WORK TO COMPLETE. Whenever a line below includes the word "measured", copy that line.

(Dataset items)
- - -

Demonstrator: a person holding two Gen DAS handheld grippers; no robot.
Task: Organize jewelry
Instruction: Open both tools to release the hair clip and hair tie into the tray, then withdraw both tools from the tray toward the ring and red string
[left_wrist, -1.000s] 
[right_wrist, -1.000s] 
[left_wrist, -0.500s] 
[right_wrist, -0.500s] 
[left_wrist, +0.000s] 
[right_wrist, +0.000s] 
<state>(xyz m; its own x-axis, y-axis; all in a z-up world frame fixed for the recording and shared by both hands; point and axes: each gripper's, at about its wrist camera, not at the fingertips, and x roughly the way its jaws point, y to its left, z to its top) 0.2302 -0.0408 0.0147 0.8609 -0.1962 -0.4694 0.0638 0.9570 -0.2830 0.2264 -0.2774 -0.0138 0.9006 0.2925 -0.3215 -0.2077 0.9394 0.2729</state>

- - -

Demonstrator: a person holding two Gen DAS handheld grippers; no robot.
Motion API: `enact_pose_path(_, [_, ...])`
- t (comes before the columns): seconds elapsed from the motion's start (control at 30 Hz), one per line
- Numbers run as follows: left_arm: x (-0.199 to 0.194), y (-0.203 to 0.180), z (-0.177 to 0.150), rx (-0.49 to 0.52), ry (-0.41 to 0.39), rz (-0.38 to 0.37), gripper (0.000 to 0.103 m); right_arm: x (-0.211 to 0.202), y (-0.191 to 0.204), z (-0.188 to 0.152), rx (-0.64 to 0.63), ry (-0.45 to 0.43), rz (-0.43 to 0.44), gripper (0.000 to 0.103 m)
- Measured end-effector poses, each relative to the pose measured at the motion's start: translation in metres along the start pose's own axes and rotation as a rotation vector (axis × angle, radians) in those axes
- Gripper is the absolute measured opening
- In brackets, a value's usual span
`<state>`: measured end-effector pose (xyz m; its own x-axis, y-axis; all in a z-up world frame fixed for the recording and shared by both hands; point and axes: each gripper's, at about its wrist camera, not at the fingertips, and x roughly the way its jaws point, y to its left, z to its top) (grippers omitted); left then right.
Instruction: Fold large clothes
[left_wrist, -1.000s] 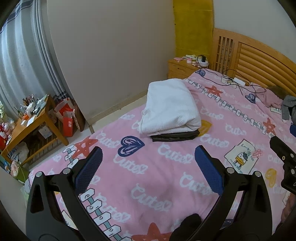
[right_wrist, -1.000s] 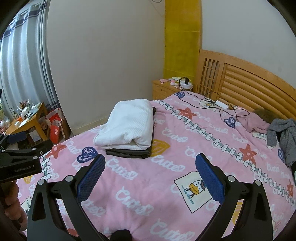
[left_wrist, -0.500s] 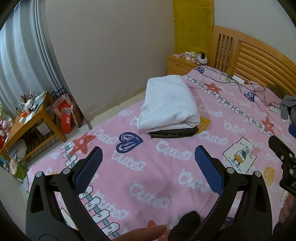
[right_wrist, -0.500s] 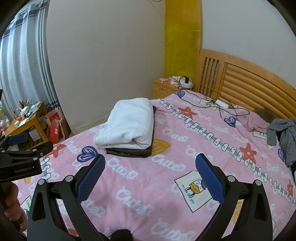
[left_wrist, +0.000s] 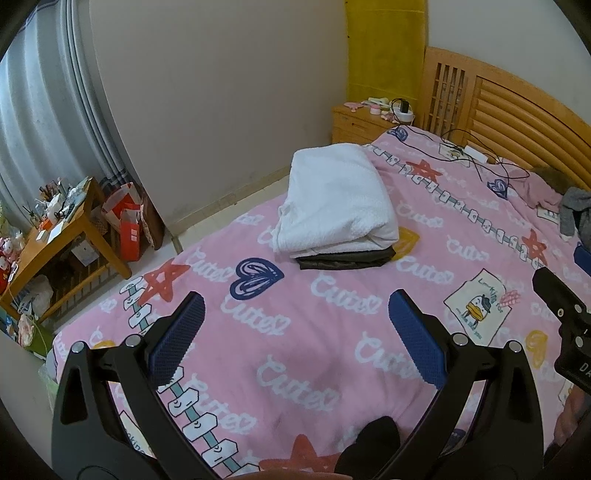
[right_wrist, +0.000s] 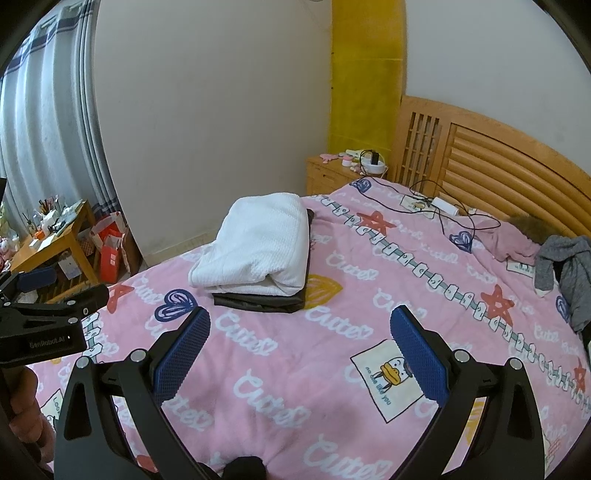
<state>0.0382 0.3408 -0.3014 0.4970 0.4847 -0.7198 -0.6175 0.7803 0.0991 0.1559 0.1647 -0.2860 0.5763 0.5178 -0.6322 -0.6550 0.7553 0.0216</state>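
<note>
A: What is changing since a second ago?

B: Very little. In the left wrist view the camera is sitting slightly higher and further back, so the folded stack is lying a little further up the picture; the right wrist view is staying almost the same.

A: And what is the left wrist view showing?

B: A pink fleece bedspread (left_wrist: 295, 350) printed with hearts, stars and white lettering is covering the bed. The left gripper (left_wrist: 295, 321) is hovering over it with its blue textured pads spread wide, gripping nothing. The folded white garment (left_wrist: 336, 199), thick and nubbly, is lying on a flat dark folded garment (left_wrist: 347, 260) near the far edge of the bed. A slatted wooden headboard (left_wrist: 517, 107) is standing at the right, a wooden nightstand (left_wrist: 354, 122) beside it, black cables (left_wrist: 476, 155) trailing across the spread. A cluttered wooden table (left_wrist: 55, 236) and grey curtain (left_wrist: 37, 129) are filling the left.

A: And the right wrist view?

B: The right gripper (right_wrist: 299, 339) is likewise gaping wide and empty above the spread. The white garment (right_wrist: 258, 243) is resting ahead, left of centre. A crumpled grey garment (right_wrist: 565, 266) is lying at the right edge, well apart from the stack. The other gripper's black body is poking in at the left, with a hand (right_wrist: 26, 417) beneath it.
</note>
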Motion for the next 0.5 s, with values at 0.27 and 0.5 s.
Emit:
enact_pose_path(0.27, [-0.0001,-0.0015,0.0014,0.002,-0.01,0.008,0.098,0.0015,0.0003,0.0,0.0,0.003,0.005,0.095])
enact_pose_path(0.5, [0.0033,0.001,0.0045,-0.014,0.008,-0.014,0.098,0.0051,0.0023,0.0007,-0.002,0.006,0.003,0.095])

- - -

SOLUTION FOR THIS PROBLEM.
- Measured end-effector poses, each relative to the pose measured at the motion's start: translation in metres along the start pose's own axes and rotation as a rotation vector (axis × angle, radians) in those axes
- Gripper is the absolute measured opening
`<state>`: measured end-effector pose (xyz m; its own x-axis, y-axis; all in a z-up world frame fixed for the recording and shared by both hands; point and axes: each gripper's, at about its wrist camera, not at the fingertips, and x roughly the way its jaws point, y to its left, z to its top) (grippers omitted); left then right.

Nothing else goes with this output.